Below are the records; copy each line in which "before" can be found.

----

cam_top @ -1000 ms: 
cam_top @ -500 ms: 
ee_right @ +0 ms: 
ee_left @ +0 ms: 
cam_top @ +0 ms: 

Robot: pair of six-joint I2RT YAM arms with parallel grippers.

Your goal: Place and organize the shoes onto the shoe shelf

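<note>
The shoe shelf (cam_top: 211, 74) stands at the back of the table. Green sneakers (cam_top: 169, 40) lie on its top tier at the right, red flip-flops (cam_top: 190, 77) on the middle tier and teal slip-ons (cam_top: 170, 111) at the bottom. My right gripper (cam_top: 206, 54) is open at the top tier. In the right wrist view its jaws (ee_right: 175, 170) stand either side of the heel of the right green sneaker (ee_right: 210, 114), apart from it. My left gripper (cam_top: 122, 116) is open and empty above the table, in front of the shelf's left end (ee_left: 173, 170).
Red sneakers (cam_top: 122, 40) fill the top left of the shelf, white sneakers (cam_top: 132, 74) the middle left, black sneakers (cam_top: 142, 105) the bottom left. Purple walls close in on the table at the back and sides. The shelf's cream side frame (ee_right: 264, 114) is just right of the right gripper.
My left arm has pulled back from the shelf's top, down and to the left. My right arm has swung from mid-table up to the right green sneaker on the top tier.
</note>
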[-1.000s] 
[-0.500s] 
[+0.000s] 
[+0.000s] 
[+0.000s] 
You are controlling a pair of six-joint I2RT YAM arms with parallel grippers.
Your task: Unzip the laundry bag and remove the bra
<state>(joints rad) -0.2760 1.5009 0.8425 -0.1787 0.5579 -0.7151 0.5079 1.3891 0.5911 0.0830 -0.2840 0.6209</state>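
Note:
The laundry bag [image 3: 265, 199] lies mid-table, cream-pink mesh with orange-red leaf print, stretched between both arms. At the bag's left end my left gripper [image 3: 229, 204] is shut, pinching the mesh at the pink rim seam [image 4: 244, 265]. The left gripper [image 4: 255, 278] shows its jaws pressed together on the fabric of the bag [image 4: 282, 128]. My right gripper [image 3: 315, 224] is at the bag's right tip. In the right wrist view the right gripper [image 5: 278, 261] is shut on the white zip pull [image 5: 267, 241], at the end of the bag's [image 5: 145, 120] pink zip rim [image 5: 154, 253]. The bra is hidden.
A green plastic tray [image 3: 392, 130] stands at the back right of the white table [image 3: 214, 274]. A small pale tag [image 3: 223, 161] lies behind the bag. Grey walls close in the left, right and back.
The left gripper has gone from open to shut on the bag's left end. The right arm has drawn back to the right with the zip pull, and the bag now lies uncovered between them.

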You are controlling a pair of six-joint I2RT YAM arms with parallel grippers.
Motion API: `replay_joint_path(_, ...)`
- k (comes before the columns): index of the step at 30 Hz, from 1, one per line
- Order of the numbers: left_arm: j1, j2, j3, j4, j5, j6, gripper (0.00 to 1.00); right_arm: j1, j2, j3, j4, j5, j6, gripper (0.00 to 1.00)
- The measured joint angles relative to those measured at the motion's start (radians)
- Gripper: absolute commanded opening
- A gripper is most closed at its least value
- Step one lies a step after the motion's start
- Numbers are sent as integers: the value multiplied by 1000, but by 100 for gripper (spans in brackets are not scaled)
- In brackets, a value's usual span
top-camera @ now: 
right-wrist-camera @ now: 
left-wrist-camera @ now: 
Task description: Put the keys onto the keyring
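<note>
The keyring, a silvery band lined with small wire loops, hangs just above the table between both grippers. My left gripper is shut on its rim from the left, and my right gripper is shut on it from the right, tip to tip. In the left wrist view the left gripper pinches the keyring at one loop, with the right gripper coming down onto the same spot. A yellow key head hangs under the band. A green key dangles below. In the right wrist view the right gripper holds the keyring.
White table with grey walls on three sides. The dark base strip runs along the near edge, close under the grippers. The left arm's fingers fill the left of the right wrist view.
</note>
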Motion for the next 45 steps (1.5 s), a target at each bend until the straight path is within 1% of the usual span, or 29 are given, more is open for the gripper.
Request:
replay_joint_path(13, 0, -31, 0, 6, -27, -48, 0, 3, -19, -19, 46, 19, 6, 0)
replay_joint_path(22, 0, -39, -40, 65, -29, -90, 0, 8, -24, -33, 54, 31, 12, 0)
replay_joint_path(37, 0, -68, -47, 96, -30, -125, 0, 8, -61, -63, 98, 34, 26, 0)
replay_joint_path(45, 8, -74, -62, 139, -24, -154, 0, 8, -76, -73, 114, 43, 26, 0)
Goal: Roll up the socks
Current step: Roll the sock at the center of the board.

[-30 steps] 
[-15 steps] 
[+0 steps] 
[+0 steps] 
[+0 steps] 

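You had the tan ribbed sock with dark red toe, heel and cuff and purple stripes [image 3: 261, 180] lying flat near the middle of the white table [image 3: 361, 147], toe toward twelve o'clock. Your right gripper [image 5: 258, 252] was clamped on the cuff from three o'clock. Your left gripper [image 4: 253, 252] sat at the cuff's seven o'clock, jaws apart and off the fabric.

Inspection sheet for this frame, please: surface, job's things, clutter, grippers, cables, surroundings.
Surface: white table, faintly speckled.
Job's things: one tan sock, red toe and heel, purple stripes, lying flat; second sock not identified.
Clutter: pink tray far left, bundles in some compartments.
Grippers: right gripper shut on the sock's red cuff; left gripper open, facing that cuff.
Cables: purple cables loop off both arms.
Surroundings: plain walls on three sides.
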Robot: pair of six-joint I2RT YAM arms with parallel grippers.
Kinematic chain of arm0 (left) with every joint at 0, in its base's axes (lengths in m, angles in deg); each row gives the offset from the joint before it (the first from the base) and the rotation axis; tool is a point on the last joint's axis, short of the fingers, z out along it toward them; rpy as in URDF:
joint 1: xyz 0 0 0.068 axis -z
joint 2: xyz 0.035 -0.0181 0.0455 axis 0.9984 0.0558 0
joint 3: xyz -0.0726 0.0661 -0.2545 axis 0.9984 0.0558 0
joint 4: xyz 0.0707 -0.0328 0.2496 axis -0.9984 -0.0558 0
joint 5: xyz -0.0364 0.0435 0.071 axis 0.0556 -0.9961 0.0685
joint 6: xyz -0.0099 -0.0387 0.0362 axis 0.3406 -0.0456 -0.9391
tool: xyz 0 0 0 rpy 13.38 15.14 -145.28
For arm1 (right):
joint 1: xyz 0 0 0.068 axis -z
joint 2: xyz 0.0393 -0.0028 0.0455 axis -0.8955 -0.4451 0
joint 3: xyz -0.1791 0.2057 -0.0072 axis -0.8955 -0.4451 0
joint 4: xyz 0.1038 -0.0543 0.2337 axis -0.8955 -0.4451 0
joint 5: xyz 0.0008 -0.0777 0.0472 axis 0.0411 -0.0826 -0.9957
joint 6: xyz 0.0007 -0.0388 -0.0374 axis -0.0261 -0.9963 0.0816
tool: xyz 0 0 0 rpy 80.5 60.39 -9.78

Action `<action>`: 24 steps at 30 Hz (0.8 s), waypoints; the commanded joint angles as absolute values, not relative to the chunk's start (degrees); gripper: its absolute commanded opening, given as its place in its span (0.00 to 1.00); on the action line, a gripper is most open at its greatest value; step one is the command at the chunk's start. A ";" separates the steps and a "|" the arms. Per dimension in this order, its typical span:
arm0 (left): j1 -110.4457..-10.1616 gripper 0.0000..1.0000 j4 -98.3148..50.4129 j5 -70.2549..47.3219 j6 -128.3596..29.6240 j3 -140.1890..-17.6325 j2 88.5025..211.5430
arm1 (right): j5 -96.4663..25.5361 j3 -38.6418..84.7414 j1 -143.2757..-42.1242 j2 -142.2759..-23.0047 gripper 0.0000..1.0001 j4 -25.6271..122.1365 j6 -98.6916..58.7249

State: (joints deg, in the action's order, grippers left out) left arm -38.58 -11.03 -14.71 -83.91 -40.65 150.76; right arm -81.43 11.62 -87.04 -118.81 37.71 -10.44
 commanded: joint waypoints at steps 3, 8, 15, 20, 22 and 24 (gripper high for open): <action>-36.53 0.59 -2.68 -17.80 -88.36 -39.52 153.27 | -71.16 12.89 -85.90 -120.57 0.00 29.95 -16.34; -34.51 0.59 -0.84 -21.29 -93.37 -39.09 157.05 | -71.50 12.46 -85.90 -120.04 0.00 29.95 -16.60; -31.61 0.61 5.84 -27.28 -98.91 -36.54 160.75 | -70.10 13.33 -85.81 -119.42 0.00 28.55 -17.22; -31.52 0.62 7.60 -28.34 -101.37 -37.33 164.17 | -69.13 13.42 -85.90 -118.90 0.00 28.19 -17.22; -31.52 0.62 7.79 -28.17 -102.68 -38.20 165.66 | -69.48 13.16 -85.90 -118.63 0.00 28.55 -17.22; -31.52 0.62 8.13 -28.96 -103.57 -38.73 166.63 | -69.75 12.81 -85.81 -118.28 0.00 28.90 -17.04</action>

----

=== Written response ===
- k (comes before the columns): index of the step at 30 Hz, from 1, one per line
Kinematic chain of arm0 (left) with every joint at 0, in its base's axes (lengths in m, angles in deg); each row gives the offset from the joint before it (the first from the base) and the rotation axis; tool is a point on the last joint's axis, short of the fingers, z out along it toward them; rpy as in URDF:

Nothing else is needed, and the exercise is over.